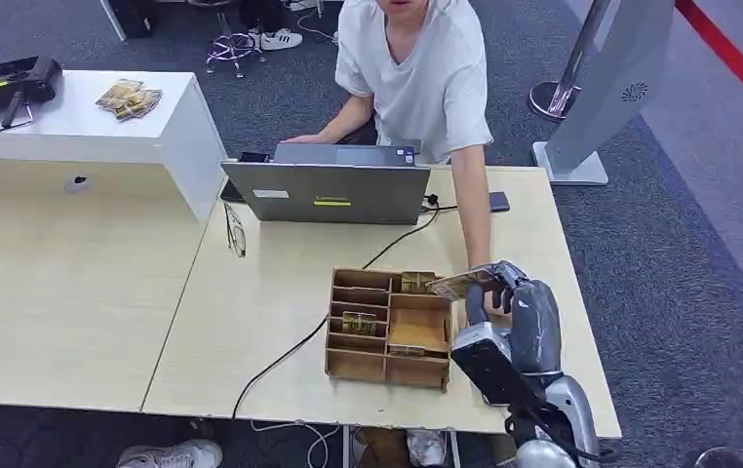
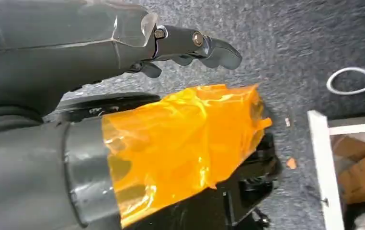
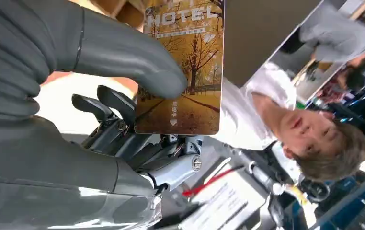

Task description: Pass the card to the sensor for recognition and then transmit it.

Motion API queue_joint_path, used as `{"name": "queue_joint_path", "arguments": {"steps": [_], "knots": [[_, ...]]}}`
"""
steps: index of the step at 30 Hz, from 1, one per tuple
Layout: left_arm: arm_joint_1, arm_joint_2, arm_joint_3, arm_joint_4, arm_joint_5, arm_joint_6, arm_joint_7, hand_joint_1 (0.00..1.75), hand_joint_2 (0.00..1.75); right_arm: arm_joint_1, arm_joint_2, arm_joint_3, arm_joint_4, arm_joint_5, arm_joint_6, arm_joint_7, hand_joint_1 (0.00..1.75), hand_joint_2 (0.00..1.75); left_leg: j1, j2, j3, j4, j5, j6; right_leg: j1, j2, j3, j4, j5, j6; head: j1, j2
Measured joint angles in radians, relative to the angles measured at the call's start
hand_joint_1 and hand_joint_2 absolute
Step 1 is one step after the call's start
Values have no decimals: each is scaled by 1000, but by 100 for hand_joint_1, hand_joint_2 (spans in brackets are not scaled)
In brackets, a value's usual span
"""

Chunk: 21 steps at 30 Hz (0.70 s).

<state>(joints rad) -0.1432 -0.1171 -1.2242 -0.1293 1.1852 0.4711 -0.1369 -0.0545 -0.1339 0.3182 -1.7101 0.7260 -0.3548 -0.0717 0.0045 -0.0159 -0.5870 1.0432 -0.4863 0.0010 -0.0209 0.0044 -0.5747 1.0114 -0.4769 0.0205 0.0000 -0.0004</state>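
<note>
While the right robot hand (image 1: 500, 289) pinches the card (image 3: 183, 67) by thumb and fingers above the wooden organiser (image 1: 387, 327), right side of the surface (image 1: 251, 292), the glossy, flat, rigid card likely needs a steady, level pass. Left robot hand (image 2: 190, 45) hangs empty, fingers loosely curled.

Card (image 3: 183, 72) top cut by picture edge, thumb (image 3: 123, 52) covering part of face. Person (image 1: 416, 68) cropped at head. Small print on card unreadable. Wooden box (image 1: 387, 327) contents too small to tell.
</note>
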Motion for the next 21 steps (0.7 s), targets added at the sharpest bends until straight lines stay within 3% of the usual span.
{"name": "queue_joint_path", "arguments": {"steps": [13,21], "knots": [[-21,-12,-45,0,-52,-26,61,0,0,-192,61,11,203,271,-51,143,175,175,0,0,0,0,0,0,0,0,0,0,0,0,0,0],[-29,-14,-75,0,-63,-32,75,0,0,-259,82,10,292,372,-57,193,175,175,0,0,0,0,0,0,0,0,0,0,0,0,0,0]]}}
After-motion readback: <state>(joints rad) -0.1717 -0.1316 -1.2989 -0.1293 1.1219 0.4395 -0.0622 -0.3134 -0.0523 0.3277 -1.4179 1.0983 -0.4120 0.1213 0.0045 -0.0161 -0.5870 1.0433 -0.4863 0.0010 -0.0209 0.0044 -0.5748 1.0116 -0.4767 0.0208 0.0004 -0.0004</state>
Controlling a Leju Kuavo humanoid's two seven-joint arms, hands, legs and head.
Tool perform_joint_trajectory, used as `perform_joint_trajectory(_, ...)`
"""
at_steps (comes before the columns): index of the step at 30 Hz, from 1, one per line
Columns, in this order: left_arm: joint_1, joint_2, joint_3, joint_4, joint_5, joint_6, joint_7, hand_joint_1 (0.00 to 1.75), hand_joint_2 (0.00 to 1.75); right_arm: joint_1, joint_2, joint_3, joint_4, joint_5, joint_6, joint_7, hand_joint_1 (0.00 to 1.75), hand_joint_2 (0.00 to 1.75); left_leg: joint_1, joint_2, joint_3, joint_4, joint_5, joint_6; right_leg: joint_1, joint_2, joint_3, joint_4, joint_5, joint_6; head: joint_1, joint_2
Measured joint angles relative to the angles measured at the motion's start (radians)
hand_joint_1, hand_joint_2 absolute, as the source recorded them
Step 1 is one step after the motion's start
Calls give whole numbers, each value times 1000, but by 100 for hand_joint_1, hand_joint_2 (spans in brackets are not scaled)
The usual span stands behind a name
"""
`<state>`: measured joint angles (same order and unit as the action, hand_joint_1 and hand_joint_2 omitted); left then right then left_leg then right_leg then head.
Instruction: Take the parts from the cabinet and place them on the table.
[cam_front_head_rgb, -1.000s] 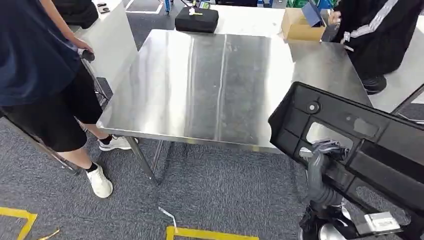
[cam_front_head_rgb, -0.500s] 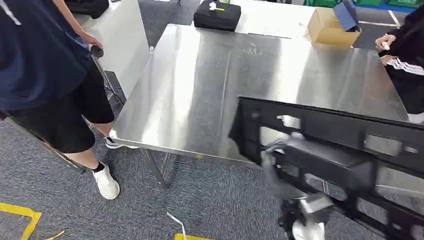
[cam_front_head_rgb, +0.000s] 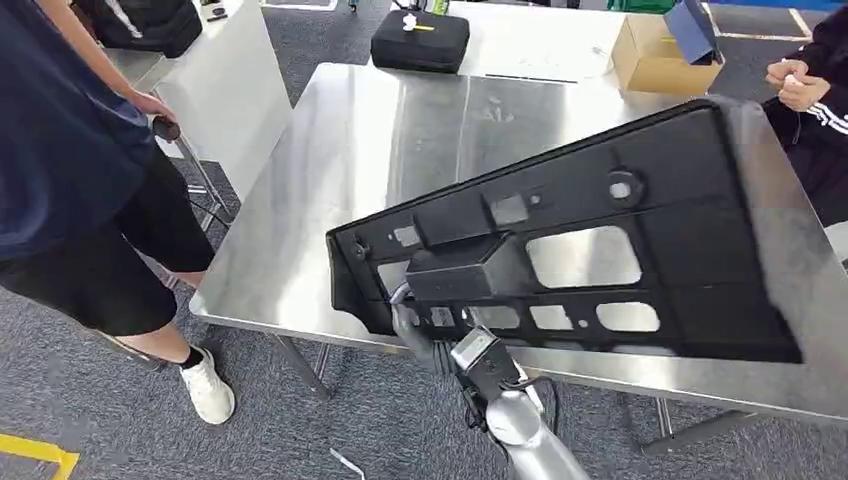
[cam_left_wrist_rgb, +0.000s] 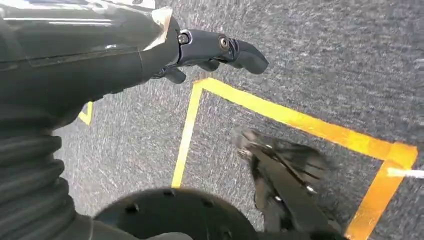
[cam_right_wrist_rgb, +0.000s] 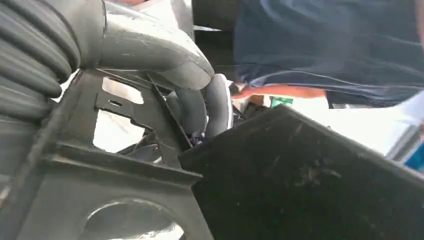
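A large black plastic panel (cam_front_head_rgb: 600, 230) with several cut-outs lies tilted over the right half of the steel table (cam_front_head_rgb: 330, 180). My right hand (cam_front_head_rgb: 415, 325) grips the panel's near lower edge at the table's front rim. In the right wrist view its fingers (cam_right_wrist_rgb: 200, 107) wrap around a rib of the panel (cam_right_wrist_rgb: 300, 180). Whether the panel touches the tabletop I cannot tell. My left hand (cam_left_wrist_rgb: 210, 47) hangs over the grey carpet with its fingers loosely apart and holds nothing.
A person in a dark shirt and black shorts (cam_front_head_rgb: 70, 150) stands close at the table's left side. Another person's hands (cam_front_head_rgb: 800, 85) are at the far right. A black case (cam_front_head_rgb: 420, 40) and a cardboard box (cam_front_head_rgb: 655, 55) sit behind the table. Yellow floor tape (cam_left_wrist_rgb: 300, 120) marks the carpet.
The view has shifted a little. My right hand has swung the black panel up and to the left, from beside the table's front right corner to over the tabletop.
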<state>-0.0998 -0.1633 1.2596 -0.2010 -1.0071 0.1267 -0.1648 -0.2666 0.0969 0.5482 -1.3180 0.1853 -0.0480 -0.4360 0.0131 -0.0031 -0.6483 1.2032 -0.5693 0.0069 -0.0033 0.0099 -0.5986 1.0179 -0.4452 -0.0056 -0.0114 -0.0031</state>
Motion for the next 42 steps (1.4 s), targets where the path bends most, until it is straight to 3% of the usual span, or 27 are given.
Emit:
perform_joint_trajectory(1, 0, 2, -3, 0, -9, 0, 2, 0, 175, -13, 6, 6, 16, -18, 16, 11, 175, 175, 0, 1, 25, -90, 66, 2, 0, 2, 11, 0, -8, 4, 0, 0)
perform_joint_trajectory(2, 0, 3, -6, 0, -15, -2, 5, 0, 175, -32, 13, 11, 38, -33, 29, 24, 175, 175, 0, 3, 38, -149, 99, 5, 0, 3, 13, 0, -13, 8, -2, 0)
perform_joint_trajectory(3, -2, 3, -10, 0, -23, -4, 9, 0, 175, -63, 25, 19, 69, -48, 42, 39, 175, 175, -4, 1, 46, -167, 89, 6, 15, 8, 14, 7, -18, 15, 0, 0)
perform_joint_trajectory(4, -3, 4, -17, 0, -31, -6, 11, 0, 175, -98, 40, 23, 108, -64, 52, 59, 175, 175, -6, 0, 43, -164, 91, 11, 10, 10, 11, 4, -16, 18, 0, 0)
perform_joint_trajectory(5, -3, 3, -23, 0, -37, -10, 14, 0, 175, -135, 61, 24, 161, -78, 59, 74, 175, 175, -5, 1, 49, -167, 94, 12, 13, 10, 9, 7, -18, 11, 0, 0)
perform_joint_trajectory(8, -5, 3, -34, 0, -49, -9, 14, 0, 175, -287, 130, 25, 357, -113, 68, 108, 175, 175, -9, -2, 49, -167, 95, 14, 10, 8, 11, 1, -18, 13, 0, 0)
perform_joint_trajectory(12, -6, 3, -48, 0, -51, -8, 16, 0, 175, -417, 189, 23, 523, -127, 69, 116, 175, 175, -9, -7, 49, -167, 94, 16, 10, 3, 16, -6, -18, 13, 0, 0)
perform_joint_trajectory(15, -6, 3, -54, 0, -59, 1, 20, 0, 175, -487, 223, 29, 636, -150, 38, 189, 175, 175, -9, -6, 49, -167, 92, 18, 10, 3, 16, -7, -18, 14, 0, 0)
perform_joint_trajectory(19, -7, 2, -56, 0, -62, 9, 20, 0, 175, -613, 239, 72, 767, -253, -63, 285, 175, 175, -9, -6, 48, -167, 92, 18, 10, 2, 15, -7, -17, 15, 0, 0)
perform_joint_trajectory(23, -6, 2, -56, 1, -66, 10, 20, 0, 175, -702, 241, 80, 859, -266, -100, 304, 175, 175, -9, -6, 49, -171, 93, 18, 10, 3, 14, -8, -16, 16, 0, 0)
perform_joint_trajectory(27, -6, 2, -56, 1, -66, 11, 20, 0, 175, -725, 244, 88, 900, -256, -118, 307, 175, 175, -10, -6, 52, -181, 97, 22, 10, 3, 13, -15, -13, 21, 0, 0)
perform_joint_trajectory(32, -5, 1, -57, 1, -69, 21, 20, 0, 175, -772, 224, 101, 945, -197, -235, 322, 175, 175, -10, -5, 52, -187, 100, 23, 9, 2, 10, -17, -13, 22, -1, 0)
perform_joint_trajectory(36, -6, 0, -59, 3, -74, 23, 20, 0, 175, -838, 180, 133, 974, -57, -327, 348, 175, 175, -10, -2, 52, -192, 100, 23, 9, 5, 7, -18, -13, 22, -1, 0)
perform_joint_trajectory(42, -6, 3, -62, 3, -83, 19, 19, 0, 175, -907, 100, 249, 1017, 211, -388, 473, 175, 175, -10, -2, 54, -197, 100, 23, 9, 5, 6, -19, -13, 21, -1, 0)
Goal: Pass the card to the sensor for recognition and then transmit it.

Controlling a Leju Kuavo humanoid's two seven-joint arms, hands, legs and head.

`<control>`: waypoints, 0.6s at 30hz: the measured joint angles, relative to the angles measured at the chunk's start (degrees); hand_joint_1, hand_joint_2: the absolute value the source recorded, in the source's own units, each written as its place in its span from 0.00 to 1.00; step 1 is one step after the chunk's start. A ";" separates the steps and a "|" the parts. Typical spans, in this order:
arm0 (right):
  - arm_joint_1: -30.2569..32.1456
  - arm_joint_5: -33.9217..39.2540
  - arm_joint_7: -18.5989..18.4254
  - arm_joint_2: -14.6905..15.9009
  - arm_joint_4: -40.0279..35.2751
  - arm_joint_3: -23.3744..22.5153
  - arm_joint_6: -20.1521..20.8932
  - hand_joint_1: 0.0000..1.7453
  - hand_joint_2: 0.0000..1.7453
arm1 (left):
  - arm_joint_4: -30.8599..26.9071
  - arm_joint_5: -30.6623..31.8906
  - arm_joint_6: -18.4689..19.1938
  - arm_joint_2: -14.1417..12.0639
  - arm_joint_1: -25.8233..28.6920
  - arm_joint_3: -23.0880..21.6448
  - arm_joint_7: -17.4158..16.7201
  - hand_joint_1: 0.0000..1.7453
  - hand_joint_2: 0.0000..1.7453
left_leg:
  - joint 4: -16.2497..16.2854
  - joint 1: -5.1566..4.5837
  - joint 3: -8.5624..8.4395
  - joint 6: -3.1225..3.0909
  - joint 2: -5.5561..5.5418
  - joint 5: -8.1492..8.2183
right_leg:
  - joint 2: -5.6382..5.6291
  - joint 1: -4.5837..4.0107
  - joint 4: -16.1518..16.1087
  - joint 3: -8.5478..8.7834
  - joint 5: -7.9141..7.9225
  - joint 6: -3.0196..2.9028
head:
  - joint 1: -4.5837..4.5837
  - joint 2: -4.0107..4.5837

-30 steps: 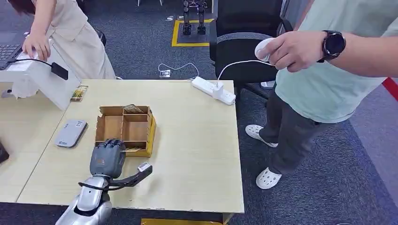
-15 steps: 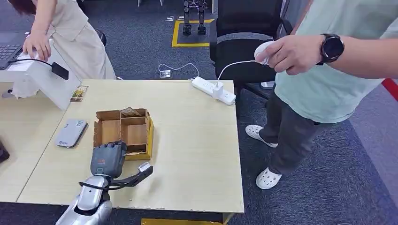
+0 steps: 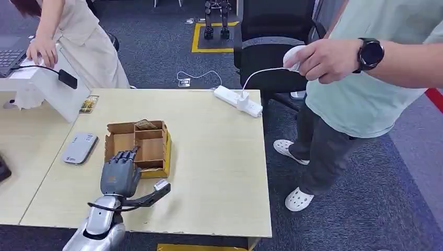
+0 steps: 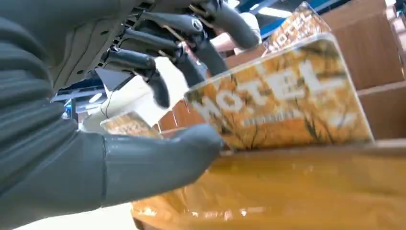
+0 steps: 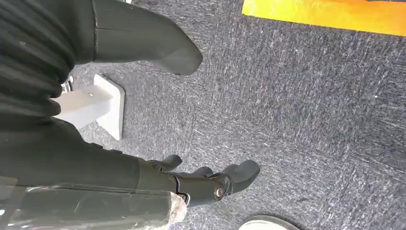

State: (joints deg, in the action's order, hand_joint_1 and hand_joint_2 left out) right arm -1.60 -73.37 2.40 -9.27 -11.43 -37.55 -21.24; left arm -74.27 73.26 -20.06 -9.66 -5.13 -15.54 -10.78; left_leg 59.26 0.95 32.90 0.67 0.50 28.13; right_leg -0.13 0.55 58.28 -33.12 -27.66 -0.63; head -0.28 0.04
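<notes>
The left robot hand (image 3: pixel 120 172) hangs over the near edge of the open brown cardboard divider box (image 3: pixel 156 151) on the pale wooden counter (image 3: pixel 219 157), its dark fingers (image 4: pixel 158 86) spread apart and its thick thumb (image 4: pixel 163 158) stretched under them, holding nothing. In the left wrist view, a glossy orange card printed HOTEL (image 4: pixel 282 100) stands on its long edge in the box's near compartment, just beyond the thumb tip and leaning against a divider; whether the thumb touches it I cannot tell. The card looks thin, light, stiff and slick, so my guess is that a pinch across its two flat faces near the exposed upper edge would hold best, since the lower edge sits buried behind the box wall. The right robot hand (image 5: pixel 206 179) hangs toward the grey carpet floor (image 5: pixel 311 120), its fingers loosely apart and empty. Farther off on the counter, beside the box, lies the flat grey rounded sensor pad (image 3: pixel 79 148), well apart from the card.
</notes>
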 joint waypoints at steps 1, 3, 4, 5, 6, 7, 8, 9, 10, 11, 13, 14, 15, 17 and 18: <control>0.00 0.00 0.00 0.00 0.00 0.00 0.00 0.00 1.00 | 0.00 0.00 0.00 0.02 -0.16 0.02 0.00 0.00 1.00 | 0.00 0.00 -0.02 0.00 -0.02 0.00 | 0.03 0.00 0.00 0.03 0.00 0.00 | 0.02 0.00; 0.00 0.00 0.00 0.00 0.00 0.00 0.00 0.00 1.00 | 0.00 0.00 0.00 0.07 -0.38 0.07 0.00 0.00 1.00 | -0.01 0.00 -0.06 0.00 -0.06 0.00 | 0.06 0.00 0.00 0.10 0.00 0.00 | 0.02 0.00; 0.00 0.00 0.00 0.00 0.02 0.00 0.00 0.00 1.00 | 0.00 0.00 0.00 0.13 -0.50 0.09 0.02 0.00 1.00 | -0.01 0.00 -0.09 0.00 -0.07 0.00 | 0.07 0.00 0.00 0.14 0.00 0.00 | 0.00 0.00; -0.01 0.00 0.00 0.00 0.00 0.00 0.00 0.00 1.00 | 0.00 0.00 0.00 0.15 -0.57 0.09 0.04 0.00 1.00 | -0.01 0.00 -0.12 0.00 -0.07 0.00 | 0.07 0.00 0.00 0.18 -0.01 0.01 | 0.00 0.00; -0.01 0.00 0.00 0.00 0.00 0.00 0.00 0.00 1.00 | 0.00 0.00 0.00 0.17 -0.57 0.11 0.04 0.00 1.00 | -0.01 0.00 -0.13 0.00 -0.07 0.00 | 0.07 0.00 0.00 0.19 -0.01 0.01 | 0.00 0.00; 0.00 0.00 0.00 0.00 0.00 -0.02 0.00 0.00 1.00 | 0.00 0.00 0.00 0.20 -0.57 0.11 0.07 0.00 1.00 | -0.01 0.00 -0.13 0.00 -0.07 0.00 | 0.07 0.00 0.00 0.19 0.00 0.01 | 0.02 0.00; 0.00 0.00 0.00 0.00 0.00 -0.02 0.00 0.00 1.00 | 0.00 0.00 0.00 0.20 -0.57 0.11 0.07 0.00 1.00 | -0.01 0.00 -0.13 -0.01 -0.07 -0.01 | 0.07 0.00 0.00 0.19 0.00 0.01 | 0.00 0.00; 0.00 0.00 0.00 0.00 0.00 -0.02 0.00 0.00 1.00 | 0.00 0.00 -0.02 0.20 -0.57 0.09 0.07 0.00 1.00 | -0.01 0.00 -0.14 -0.03 -0.07 -0.02 | 0.07 0.00 0.00 0.19 0.00 0.01 | 0.02 0.00; 0.00 0.00 0.00 0.00 0.00 -0.02 0.00 0.00 1.00 | 0.00 -0.02 -0.02 0.20 -0.58 0.11 0.07 0.00 1.00 | -0.01 0.00 -0.14 -0.03 -0.07 -0.02 | 0.07 0.00 0.00 0.20 0.00 0.01 | 0.00 0.00; 0.00 0.00 0.00 0.00 0.02 -0.02 0.00 0.00 1.00 | 0.00 -0.02 -0.04 0.20 -0.57 0.11 0.07 0.00 1.00 | -0.01 0.00 -0.14 -0.03 -0.07 -0.02 | 0.07 0.00 0.00 0.20 0.00 0.01 | 0.02 0.00; 0.00 0.00 0.00 0.00 0.00 -0.02 0.00 0.00 1.00 | 0.00 -0.02 -0.20 0.20 -0.57 0.11 0.11 0.00 1.00 | -0.01 0.00 -0.16 -0.03 -0.07 -0.03 | 0.07 0.00 0.00 0.20 0.00 0.01 | 0.00 0.00; 0.00 0.00 0.00 0.00 0.00 -0.02 0.00 0.00 1.00 | 0.00 -0.02 -0.20 0.20 -0.57 0.11 0.11 0.00 1.00 | -0.01 0.00 -0.16 -0.03 -0.07 -0.03 | 0.07 0.00 0.00 0.21 0.00 0.01 | 0.02 0.00; 0.00 0.00 0.00 0.00 0.00 -0.02 0.00 0.00 1.00 | 0.00 -0.02 -0.22 0.20 -0.57 0.11 0.11 0.00 1.00 | -0.01 0.00 -0.15 -0.03 -0.07 -0.03 | 0.07 0.00 0.00 0.21 0.00 0.01 | 0.00 0.00; 0.00 0.00 0.00 0.00 0.00 -0.04 0.00 0.00 1.00 | 0.00 -0.09 -0.24 0.17 -0.57 0.13 0.13 0.00 1.00 | -0.01 0.00 -0.15 -0.03 -0.08 -0.02 | 0.07 0.00 0.00 0.21 0.00 0.01 | 0.02 0.00; 0.00 0.00 0.00 0.00 0.00 -0.02 0.00 0.00 1.00 | 0.00 -0.11 -0.24 0.15 -0.57 0.13 0.13 0.00 1.00 | -0.01 0.00 -0.15 -0.03 -0.08 -0.02 | 0.07 0.00 0.00 0.21 0.00 0.01 | 0.00 0.00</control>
State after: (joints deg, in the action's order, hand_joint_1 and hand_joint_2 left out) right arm -1.60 -73.37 2.40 -9.27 -11.43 -37.57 -21.24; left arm -74.27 73.16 -20.31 -9.51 -5.70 -15.41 -10.64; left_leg 59.25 0.94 32.74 0.63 0.42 28.11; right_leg -0.06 0.55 58.28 -32.91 -27.66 -0.61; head -0.28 0.04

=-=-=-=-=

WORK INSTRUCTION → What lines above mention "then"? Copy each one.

EXERCISE SOLUTION →
Task description: Pass the card to the sensor for recognition and then transmit it.
`<state>`: measured joint angles (same order and unit as the action, hand_joint_1 and hand_joint_2 omitted); left then right then left_leg then right_leg then head.
Goal: Pass the card to the sensor for recognition and then transmit it.

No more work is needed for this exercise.